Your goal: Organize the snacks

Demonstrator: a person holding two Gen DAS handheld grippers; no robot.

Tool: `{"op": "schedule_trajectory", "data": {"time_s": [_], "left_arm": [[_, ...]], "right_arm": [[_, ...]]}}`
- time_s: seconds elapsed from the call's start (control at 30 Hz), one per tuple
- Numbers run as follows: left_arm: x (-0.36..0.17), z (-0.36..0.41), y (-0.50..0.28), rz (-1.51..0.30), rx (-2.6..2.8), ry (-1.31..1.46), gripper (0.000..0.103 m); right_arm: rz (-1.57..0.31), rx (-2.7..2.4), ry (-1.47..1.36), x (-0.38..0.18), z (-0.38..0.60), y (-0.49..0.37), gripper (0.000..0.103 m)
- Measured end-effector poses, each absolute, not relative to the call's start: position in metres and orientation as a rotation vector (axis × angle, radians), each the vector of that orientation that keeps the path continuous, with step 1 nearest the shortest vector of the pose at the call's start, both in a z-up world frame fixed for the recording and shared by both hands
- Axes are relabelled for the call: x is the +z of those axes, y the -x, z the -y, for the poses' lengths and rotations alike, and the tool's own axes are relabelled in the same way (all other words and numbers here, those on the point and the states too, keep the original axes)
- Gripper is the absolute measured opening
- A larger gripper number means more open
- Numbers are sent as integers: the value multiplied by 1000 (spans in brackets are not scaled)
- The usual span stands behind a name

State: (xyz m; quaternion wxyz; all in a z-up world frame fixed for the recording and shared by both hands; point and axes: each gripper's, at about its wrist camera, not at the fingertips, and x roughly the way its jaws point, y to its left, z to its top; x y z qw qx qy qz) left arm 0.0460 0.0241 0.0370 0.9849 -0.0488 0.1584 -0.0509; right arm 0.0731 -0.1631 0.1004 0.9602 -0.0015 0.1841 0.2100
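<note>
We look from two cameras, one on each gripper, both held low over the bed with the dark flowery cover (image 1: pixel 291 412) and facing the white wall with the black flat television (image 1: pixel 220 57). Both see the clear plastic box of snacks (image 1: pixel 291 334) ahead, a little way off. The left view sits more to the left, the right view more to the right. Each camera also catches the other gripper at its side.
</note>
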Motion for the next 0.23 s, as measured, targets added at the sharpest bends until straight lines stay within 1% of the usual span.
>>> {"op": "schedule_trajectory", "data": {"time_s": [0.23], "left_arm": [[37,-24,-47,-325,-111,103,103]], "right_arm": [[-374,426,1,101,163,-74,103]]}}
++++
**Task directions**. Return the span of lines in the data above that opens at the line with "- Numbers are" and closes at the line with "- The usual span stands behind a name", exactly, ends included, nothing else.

**Task solution**.
- Numbers are sent as integers: the value multiplied by 1000 (spans in brackets are not scaled)
- The usual span stands behind a name

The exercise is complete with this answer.